For the records below, please print exactly and only the lines from the one with "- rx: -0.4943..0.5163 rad" down to the one with "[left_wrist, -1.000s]", both ends included, omitting the pictures.

━━━ Material provided ━━━

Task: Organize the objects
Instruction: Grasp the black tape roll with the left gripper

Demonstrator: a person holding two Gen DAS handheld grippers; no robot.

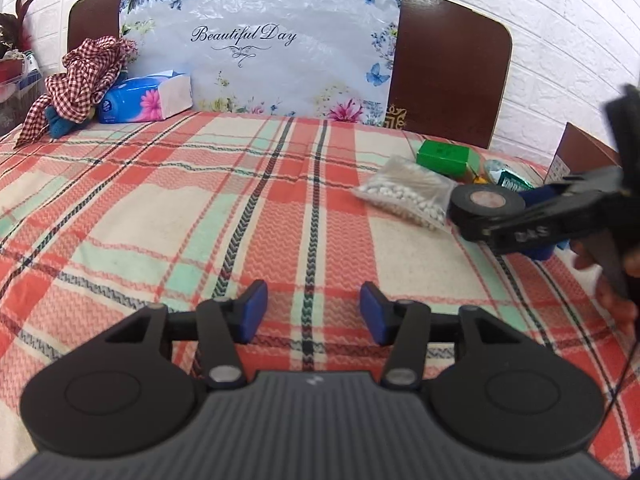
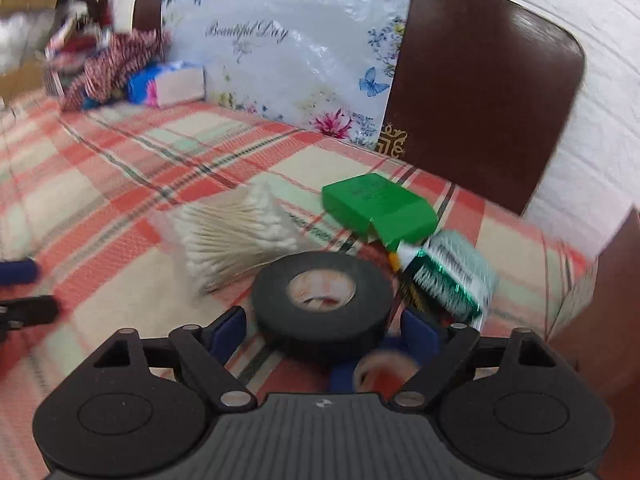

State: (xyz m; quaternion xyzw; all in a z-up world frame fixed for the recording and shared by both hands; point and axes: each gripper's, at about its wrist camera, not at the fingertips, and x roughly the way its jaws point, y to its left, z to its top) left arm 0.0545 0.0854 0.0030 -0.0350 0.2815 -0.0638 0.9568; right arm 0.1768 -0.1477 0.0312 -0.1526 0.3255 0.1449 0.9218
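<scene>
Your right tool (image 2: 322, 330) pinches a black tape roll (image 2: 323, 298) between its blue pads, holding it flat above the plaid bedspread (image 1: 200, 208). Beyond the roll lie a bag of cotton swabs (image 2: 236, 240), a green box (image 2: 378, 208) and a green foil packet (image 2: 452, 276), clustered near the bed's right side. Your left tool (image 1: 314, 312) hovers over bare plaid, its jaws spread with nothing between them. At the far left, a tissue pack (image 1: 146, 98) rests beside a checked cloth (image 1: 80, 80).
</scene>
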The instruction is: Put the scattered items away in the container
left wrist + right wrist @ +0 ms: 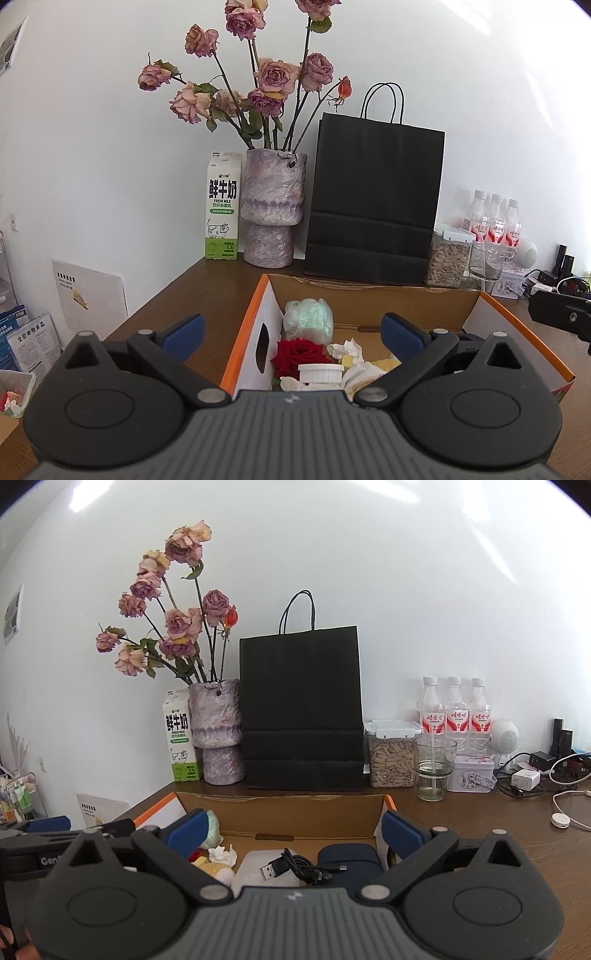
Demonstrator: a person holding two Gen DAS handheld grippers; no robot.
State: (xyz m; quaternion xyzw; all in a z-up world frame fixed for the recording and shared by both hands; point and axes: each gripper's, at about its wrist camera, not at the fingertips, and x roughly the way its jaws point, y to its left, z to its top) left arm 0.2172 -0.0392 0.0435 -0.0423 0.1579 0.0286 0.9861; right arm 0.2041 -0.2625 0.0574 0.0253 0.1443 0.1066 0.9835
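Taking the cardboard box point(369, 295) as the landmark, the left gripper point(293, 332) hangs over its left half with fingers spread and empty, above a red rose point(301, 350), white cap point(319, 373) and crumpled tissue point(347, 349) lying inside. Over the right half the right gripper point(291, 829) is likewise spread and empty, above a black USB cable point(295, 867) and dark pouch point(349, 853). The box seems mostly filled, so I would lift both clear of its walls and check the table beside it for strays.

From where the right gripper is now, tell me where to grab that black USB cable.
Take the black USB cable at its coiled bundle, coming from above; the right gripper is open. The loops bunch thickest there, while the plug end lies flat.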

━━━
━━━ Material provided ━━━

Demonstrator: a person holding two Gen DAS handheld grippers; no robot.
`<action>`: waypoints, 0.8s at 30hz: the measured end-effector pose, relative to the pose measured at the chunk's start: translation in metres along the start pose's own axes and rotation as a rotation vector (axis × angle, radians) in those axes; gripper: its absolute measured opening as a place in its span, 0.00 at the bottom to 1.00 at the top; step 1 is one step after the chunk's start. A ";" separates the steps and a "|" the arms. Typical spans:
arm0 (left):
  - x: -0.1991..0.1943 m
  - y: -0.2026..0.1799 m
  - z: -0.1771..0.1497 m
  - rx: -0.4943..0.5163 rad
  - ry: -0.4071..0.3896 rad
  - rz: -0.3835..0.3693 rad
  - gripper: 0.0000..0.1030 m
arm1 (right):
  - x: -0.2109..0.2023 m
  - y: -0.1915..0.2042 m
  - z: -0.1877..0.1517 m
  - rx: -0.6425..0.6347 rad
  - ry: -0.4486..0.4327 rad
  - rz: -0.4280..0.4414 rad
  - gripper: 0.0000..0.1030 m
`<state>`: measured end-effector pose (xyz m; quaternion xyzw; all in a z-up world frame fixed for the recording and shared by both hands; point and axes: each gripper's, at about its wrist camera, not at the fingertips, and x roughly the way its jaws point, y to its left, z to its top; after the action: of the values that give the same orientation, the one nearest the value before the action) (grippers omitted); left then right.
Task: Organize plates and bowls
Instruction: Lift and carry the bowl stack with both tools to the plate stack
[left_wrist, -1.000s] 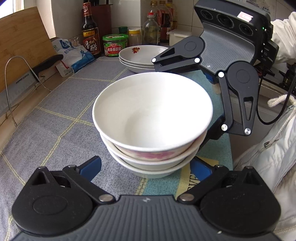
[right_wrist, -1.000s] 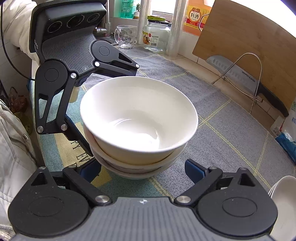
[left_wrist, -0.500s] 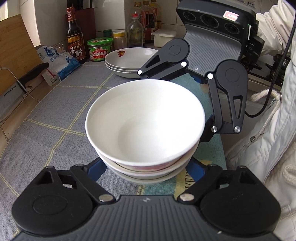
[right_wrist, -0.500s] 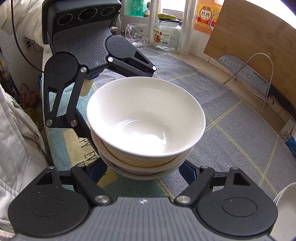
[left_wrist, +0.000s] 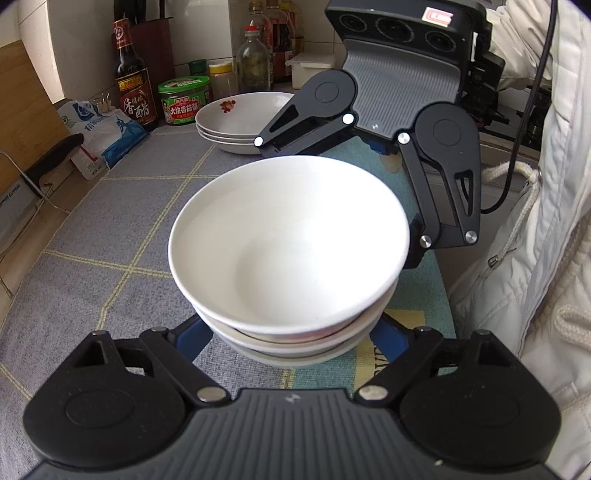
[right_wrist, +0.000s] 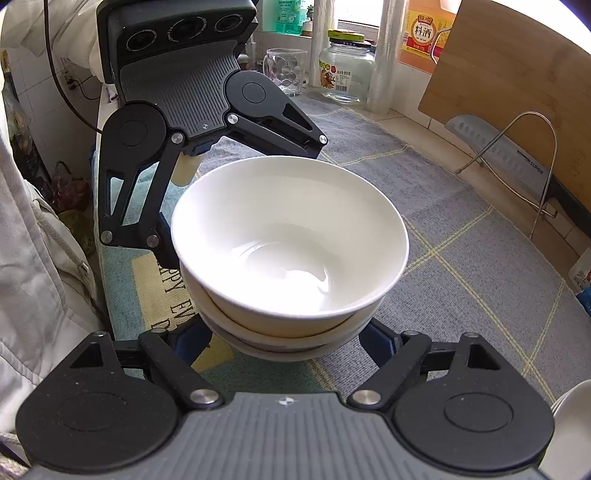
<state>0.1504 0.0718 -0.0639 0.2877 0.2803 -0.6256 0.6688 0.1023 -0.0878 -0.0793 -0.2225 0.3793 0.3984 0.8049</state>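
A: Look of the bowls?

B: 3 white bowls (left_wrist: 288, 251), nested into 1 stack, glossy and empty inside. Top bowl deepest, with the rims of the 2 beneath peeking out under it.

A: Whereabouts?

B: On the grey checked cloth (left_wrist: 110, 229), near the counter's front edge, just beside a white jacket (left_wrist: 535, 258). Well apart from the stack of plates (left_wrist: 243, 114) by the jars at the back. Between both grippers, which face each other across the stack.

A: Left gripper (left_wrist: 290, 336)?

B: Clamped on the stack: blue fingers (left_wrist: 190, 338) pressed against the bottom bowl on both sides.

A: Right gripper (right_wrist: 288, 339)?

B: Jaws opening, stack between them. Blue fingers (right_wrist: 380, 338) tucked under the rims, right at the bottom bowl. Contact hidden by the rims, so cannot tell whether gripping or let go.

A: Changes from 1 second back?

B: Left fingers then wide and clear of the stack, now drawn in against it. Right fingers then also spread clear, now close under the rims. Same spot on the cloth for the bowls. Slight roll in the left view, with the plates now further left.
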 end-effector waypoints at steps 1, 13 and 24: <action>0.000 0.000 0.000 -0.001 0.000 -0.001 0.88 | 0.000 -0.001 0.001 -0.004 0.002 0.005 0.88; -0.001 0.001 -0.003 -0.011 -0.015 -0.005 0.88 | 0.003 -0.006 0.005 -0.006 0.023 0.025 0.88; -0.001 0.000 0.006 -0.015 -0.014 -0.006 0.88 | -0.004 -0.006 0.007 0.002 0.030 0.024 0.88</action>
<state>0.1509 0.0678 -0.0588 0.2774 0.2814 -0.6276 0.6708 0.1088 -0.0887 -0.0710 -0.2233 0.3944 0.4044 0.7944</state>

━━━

#### Expected output:
  - rx: -0.4943..0.5163 rad
  - ry: -0.4071..0.3896 rad
  - rz: -0.3835..0.3693 rad
  - gripper: 0.0000..0.1030 m
arm1 (right):
  - x: -0.2109..0.2023 m
  - y: -0.1915..0.2042 m
  - z: -0.1877..0.1517 m
  - rx: -0.6425..0.6347 rad
  - ry: -0.4486..0.4327 rad
  - rz: -0.4280..0.4414 rad
  - gripper: 0.0000..0.1030 m
`<state>`: measured end-effector pose (xyz m; quaternion xyzw; all in a z-up world frame fixed for the recording and shared by both hands; point and axes: each gripper's, at about its wrist camera, not at the fingertips, and x roughly the way its jaws point, y to its left, z to its top; after the action: of the values that give the same orientation, the one nearest the value before the action) (grippers omitted); left then right.
Task: Organize plates and bowls
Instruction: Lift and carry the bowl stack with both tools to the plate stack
[left_wrist, -1.000s] 

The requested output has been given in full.